Plusieurs MA avaient fusionné et s’étaient entendus, plus tard, pour diviser Mars en secteurs aréologiques et pour coopérer dans l’exploitation des ressources. Les MA se considéraient comme associés et non concurrents en ce qui concernait les richesses prodiguées par leur planète.
— Le train a du retard. Les fascistes sont pourtant censés les faire arriver à l’heure, murmura Diane en continuant de taper du pied sur son sac.
— Ils n’y ont jamais réussi sur la Terre, lui dis-je.
— C’est un mythe, d’après toi ?
Je hochai la tête.
— Tu penses qu’ils ne sont bons à rien ? me demanda-t-elle.
— Ils sont bons pour les uniformes, en général.
— Ceux de nos fascistes ne cassent rien.
Élus au scrutin local, les gouverneurs ne répondaient que devant les habitants de leur district, indépendamment des affiliations aux MA. Ils concédaient les droits d’implantation et d’exploitation aux MA et représentaient leur district au Conseil Général des Multimodules Associatifs. Des syndics choisis par les MA à l’issue d’un vote des doyens des professions juridiques et des entreprises représentaient les intérêts des MA à ce Conseil. Gouverneurs et syndics ne voyaient pas toujours les choses du même œil. Les débats étaient généralement formels et courtois – les Martiens perdaient rarement leur calme –, mais les procédures n’étaient pas toujours codifiées. Certains disaient que le système était lourd et inefficace. Ils voulaient créer un gouvernement central, comme cela s’était fait sur la Lune.
Le gouverneur de Syria-Sinaï, Freechild Dauble, administratrice coriace au menton buriné, poussait depuis quelques années les MA à adopter une constitution étatiste qui prévoyait la création d’un tel gouvernement. Elle voulait supprimer les syndics et faire élire à leur place des représentants de district. Ce qui signifiait, naturellement, que le pouvoir des MA s’effondrerait.
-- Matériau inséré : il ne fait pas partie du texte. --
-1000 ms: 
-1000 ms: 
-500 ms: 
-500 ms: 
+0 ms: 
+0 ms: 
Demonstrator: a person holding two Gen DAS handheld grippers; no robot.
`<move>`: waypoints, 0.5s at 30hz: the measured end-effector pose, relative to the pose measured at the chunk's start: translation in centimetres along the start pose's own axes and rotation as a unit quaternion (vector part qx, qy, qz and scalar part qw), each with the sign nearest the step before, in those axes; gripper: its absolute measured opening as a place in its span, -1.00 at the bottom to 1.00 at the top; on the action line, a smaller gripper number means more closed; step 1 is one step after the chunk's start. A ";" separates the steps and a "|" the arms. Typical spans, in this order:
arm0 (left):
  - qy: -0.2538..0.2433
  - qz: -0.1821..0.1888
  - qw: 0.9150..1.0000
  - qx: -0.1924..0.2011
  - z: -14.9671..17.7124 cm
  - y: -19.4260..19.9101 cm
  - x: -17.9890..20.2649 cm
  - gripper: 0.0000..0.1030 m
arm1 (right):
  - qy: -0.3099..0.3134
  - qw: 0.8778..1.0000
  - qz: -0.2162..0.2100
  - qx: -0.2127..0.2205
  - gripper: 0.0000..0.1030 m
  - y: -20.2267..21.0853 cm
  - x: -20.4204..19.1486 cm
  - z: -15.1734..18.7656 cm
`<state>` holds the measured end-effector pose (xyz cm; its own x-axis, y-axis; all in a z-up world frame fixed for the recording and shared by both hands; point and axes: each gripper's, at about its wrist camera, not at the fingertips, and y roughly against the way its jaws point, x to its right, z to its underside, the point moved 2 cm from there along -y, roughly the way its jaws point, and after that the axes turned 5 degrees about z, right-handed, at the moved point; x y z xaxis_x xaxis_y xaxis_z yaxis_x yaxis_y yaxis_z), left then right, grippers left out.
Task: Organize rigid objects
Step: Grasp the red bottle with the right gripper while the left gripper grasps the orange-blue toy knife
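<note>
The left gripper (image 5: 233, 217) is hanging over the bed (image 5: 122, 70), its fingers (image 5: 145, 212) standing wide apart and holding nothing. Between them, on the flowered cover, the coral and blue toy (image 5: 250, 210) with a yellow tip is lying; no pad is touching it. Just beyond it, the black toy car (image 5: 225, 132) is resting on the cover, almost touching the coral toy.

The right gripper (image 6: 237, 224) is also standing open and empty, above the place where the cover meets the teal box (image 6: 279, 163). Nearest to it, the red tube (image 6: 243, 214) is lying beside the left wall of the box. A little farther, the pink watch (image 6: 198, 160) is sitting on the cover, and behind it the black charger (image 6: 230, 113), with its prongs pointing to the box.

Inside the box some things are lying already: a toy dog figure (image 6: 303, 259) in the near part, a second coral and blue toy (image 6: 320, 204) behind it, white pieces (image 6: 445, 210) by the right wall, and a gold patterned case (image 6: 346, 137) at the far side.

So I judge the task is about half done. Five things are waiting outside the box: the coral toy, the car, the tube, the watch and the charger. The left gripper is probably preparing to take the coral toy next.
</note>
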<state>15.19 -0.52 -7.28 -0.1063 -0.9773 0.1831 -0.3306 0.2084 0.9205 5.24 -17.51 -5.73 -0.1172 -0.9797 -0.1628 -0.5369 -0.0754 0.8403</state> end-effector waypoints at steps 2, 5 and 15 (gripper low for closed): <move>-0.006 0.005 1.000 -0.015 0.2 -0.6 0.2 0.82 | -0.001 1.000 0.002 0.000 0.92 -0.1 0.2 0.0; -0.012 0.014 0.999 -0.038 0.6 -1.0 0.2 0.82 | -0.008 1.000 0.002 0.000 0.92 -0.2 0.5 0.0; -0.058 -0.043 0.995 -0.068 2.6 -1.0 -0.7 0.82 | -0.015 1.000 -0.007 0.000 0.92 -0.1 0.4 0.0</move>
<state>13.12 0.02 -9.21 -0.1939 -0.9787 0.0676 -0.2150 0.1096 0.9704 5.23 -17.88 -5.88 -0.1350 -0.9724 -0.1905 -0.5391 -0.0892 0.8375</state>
Le nom de Dauble était, depuis, devenu synonyme de corruption. À l’époque, cependant, elle était gouverneur du plus grand district de Mars depuis huit années locales, à l’apogée d’une longue carrière politique. Avec force cajoleries, persuasions et menaces, elle avait forgé – certains disaient forcé – des accords entre les MA les plus importants et occupait le centre du mouvement pour l’unité martienne, sur la route de la présidence planétaire.
Certains disaient que la propre carrière de Dauble était le meilleur argument en faveur d’un changement, mais peu osaient la contredire.
Dans quelques jours, le Conseil allait voter sur un texte visant à rendre permanente la nouvelle constitution martienne. Nous vivions depuis six mois sous un gouvernement Dauble « provisoire », et beaucoup de protestations s’étaient fait entendre. L’accord si difficilement obtenu était fragile. Dauble l’avait fait entrer de force dans trop de gorges précaires, avec trop de magouilles en sous-main.